Niña cabalgando un cisne

La vehemente mujer, ardiente franquista, no tuvo reparos en reconocerlo en público: «Cuando veo al Caudillo, lo que me sale del alma es gritarle: ¡Guapo!». Apagón durante un Consejo de Ministros en el gran salón del Palacio del Pardo. Donde menos se espera, saltan los plomos. Surge, melodiosa y cantarina la voz del ministro Solís: «No importa, porque la luz emana de Vuestra Excelencia». Franco, con su ceceo habitual no agradece el cumplido: «Zolíz, déjeze de majaderíaz y ocúpeze de que arreglen la luz inmediatamente».

Creo que fue el poeta Federico de Urrutia el que afirmó que «Franco no manda en España. La acaricia». Ya se sabe que el poder omnímodo es una fábrica de zalemas, lisonjas y cursilerías ajenas a la voluntad del poderoso.
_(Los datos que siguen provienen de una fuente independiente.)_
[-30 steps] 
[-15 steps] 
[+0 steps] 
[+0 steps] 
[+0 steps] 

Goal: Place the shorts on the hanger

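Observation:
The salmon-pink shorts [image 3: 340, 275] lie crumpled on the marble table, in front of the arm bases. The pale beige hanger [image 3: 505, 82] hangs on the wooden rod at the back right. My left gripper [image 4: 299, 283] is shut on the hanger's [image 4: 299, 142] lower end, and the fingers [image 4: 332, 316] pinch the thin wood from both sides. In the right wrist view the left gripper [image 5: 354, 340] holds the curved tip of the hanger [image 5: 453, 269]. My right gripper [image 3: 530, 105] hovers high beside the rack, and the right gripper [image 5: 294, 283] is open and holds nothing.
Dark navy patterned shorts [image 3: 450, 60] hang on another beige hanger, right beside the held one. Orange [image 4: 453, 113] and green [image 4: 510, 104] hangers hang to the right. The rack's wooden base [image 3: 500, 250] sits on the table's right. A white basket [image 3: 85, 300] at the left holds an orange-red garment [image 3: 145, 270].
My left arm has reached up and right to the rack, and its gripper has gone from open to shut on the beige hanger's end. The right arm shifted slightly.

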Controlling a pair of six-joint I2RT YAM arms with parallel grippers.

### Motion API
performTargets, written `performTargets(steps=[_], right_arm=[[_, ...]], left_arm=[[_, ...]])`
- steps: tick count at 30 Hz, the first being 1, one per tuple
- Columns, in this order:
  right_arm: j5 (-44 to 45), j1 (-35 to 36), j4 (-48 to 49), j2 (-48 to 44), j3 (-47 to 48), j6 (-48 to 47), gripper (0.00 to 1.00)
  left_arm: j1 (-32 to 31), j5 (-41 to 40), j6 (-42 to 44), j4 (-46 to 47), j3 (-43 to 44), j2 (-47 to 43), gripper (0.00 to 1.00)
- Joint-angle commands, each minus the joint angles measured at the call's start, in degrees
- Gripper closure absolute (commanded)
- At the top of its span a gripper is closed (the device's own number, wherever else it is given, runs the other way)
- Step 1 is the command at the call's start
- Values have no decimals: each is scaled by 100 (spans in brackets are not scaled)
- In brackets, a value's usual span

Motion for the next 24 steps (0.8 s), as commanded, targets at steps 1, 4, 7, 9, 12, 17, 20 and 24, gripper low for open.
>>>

Agonizaba Hugo Chávez. Luchaba por agarrarse a la vida. En el fondo, se figuraba su cansancio de cadáver, de un lado a otro de Venezuela, más de treinta días en el ataúd con más tute que el baúl de doña Concha Piquer. Poco se sabía en España en aquellos días de la existencia de Monedero, que acompañó en Caracas a su tirano preferido durante su agonía. Monedero no parece un sentimental, pero lo es. Hay un poeta en su alma, como lo había en la de Federico de Urrutia. Don Ramón del Valle Inclán acudía siempre a los estrenos de los dramas de Echegaray para cargárselos. En una de sus obras, dos hombres hablan de una mujer, y uno de ellos dice: «Su piel es de seda, pero su corazón de acero». Y Valle Inclán se incorporó de su butaca y gritó: «¡Eso no es una mujer, eso es un paraguas!». Monedero es al revés. Parece de acero, pero su sensibilidad escondida es pura seda. He leído con emoción el escrito que firmó mientras Chávez se despedía de la vida.
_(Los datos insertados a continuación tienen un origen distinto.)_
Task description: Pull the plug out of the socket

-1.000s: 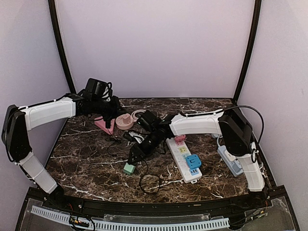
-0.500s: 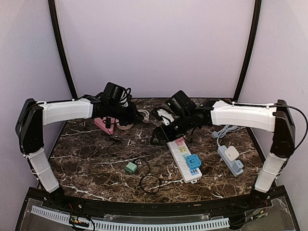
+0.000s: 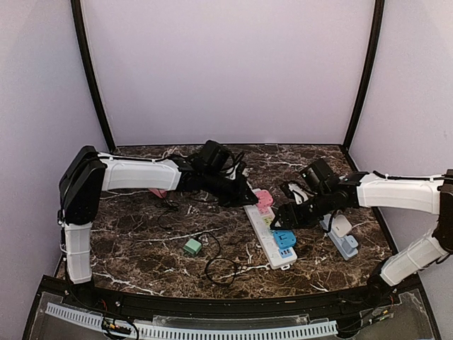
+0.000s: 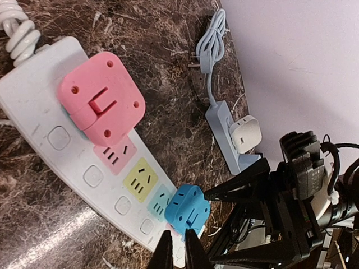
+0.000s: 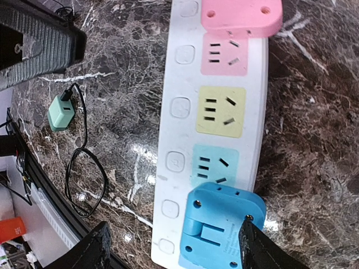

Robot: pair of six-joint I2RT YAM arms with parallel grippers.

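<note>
Blue plug (image 5: 224, 227) is the target now, seated at the near end of the white strip (image 5: 179, 117), and the right arm (image 3: 396, 191) has swung clean across to it. A second ago it was over at the green adapter (image 3: 191, 246), which now lies loose on the desk (image 3: 127, 241) with its black cable, well apart from either arm. The right jaws have spread wide on the way and stand released either side of the blue plug, one side well off, the other at its edge, gripping nothing yet. Meanwhile the left arm (image 3: 134, 173) has reached in from the far left corner to the strip's far end, beside the pink plug (image 4: 101, 103); its jaws are pinched nearly together, empty. We read that as one job finished and the next lined up: left to steady the strip, right to close on the blue plug and lift. We can't tell whether the left is touching the strip yet
</note>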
«He amanecido con un Orinoco triste paseándose por mis ojos. Querer a Chávez nos hace tan humanos, tan fuertes... Chávez es la señora que limpia. Chávez es el señor que vende periódicos a la entrada del Metro. Chávez es la empleada de la tienda. Chávez, el vendedor de helados. Chávez es de la abuela que ahora ve y de la que ahora tiene vivienda. Chávez es la esquina caliente de Caracas, y de la lonja de pescadores de Choroní. Chávez de la poesía rescatada, de los negros rescatados, de los indios rescatados. Chávez, de lo que hoy es posible en América y que hace veinte años era imposible. He amanecido con un Orinoco triste paseándose por mis ojos, y no se me quita. Aguanta, aguanta para ayudarnos a quitarnos este miedo de la soledad de cien años. Aguanta, Presidente, aguanta».

Pero no aguantó.

Nadie puede poner en duda la sensibilidad y lealtad de Monedero con el líder bolivariano. Un hombre con esa dulzura en su ánimo está obligado a pulir sus textos. De golpe, aunque no haya sido su intención, sus lágrimas son cursis. Los ríos fluyen o discurren, pero no pasean, y menos aún, por los ojos. No es metáfora acertada. De haber escrito «he amanecido con un Orinoco triste fluyendo por mis ojos», nadie le hubiera disputado el próximo Nacional de Literatura. Y está bien que Chávez sea la señora que limpia, el vendedor de periódicos, la empleada de la tienda – en la actualidad una profesión absurda porque tengo entendido que no hay productos para vender–, el vendedor de helados y la abuela. Pero nada dice, y lo siento, del que busca un mendrugo de pan y no lo encuentra, de quien, por higiene personal, sueña con un rollo de papel higiénico que no se halla, de quienes padecen en la cárcel la tortura de una prisión arbitraria por no coincidir con los ideales del difunto y de su sucesor. También en los ojos de ellos fluye o discurre un Orinoco triste en todos los amaneceres. Nada más triste que despertar con las rejas como único horizonte a sabiendas de que allí fuera, canta el agua del Orinoco y la fuerza del Caroní.

Muy sentido el texto de Monedero. En conjunto, dicho sea con el mayor de los respetos literarios, más cursi que la figura de porcelana «Niña cabalgando sobre un cisne» de Lladró.